### Work task
If a line in the data below contains the word "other", copy it out.
── Record set
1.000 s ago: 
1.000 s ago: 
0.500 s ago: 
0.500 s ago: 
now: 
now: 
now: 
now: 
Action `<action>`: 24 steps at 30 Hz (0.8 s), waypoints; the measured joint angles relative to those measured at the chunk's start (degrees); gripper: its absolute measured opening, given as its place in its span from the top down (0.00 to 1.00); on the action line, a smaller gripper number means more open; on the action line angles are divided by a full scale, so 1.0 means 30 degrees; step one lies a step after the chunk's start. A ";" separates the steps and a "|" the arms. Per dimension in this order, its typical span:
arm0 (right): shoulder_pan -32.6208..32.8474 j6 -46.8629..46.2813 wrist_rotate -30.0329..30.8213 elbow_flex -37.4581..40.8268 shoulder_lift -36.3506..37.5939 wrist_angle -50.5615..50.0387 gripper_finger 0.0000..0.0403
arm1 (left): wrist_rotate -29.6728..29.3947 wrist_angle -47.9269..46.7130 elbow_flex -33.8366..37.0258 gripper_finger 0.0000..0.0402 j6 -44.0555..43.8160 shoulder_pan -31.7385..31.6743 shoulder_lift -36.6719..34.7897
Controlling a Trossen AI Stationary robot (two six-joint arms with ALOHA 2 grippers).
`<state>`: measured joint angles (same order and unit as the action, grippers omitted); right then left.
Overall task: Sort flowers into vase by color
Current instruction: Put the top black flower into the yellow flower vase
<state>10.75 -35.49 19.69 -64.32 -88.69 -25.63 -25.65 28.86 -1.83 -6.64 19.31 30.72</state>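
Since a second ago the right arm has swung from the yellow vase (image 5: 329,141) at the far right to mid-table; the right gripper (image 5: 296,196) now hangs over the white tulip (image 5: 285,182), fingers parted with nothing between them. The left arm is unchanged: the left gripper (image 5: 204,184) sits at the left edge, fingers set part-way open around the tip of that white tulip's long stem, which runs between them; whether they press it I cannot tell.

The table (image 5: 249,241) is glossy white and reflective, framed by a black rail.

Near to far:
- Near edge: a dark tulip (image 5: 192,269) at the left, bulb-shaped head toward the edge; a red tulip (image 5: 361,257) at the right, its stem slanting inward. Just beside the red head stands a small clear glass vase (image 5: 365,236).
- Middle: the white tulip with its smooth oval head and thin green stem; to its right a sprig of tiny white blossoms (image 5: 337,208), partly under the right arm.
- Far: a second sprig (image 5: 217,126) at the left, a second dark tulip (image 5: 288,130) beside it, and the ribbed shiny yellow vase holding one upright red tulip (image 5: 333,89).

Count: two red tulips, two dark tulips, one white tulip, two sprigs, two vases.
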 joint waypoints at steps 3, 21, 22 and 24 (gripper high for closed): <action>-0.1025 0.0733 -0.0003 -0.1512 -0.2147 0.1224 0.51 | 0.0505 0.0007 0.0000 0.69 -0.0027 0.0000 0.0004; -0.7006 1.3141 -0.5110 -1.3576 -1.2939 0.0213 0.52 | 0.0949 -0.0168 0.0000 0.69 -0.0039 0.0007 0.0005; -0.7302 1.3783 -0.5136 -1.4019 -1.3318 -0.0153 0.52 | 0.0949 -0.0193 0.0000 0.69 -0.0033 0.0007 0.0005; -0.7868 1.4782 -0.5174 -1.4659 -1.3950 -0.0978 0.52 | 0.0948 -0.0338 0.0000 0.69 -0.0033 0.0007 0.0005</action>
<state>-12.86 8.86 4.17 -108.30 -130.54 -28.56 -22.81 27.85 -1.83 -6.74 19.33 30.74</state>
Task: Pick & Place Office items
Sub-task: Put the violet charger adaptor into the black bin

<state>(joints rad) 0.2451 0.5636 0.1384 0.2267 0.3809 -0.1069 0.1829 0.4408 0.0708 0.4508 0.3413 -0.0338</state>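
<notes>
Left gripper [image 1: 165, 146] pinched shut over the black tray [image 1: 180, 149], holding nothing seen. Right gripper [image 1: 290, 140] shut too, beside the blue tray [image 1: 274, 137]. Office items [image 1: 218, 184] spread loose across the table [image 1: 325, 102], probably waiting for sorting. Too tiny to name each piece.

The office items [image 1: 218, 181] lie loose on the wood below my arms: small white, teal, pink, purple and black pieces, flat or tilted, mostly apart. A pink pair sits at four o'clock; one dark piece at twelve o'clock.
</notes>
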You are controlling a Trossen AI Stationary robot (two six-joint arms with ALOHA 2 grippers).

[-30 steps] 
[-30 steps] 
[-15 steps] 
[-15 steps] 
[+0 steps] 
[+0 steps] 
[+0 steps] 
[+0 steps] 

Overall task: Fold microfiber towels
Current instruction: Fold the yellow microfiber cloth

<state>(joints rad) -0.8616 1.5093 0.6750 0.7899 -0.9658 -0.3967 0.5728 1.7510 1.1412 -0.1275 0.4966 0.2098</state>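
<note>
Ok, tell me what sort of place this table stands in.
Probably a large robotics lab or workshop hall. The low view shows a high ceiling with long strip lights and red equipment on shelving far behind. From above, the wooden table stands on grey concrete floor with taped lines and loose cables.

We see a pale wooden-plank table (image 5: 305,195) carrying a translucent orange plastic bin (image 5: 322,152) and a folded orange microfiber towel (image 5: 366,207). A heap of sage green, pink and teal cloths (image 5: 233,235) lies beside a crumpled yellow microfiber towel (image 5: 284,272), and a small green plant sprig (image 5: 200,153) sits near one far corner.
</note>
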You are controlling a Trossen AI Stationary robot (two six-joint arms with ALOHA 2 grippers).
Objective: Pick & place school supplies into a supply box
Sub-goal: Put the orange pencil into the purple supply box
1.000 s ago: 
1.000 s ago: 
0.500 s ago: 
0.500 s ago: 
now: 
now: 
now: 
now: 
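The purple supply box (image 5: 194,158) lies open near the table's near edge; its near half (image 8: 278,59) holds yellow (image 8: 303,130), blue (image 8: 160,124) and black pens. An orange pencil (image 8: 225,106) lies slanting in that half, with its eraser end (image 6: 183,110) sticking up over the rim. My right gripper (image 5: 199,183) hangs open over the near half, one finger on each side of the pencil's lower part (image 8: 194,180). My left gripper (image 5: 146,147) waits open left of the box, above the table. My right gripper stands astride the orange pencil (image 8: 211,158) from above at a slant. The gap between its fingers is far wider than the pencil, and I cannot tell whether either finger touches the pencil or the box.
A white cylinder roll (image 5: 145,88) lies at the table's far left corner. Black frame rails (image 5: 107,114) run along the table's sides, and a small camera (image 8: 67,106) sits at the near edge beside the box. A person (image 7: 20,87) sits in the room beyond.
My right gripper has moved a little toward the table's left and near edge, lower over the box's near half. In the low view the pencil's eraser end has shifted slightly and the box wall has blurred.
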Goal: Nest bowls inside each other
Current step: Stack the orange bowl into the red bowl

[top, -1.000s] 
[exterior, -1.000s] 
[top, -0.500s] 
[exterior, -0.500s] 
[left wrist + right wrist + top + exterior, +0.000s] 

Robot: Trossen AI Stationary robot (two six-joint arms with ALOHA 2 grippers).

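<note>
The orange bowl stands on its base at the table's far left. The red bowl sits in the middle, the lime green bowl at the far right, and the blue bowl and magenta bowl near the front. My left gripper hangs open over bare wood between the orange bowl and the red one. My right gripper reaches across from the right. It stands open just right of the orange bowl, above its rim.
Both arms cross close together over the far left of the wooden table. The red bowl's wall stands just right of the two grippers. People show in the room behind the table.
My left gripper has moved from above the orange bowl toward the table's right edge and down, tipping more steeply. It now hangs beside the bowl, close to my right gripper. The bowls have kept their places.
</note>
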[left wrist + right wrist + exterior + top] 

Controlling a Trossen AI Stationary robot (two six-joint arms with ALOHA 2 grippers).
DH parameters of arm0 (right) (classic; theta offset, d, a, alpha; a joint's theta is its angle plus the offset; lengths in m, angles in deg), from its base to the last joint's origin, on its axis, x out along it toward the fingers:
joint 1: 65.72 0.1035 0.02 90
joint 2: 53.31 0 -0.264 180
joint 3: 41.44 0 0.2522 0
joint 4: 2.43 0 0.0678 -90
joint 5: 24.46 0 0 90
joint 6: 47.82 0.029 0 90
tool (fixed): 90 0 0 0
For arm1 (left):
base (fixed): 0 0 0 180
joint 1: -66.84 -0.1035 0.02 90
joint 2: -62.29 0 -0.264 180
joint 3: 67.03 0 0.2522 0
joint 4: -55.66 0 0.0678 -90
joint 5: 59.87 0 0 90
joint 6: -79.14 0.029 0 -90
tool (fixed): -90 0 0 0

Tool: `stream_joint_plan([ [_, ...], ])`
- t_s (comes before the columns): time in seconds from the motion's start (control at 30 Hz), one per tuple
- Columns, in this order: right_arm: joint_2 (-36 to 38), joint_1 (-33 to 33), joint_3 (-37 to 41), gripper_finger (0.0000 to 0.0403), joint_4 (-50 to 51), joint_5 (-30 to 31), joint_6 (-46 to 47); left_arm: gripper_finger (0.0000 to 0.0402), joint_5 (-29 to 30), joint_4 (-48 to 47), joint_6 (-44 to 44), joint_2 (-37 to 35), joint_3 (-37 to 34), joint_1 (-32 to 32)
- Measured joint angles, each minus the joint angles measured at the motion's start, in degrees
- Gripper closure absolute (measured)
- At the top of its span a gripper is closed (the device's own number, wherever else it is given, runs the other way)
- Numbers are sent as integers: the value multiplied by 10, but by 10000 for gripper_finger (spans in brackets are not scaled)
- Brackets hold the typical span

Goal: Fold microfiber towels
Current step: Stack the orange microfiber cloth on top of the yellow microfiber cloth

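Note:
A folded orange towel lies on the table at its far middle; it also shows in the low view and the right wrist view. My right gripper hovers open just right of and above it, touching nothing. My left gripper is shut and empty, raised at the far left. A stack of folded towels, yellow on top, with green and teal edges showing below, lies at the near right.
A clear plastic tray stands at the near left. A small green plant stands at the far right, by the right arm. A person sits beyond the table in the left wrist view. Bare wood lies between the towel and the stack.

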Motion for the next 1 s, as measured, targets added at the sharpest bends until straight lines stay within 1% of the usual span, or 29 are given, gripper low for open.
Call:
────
### Solution
Goal: Nest bowls inside each other
- At the top of its span a gripper is closed (the device's own number, wherever else it is given, runs the other way)

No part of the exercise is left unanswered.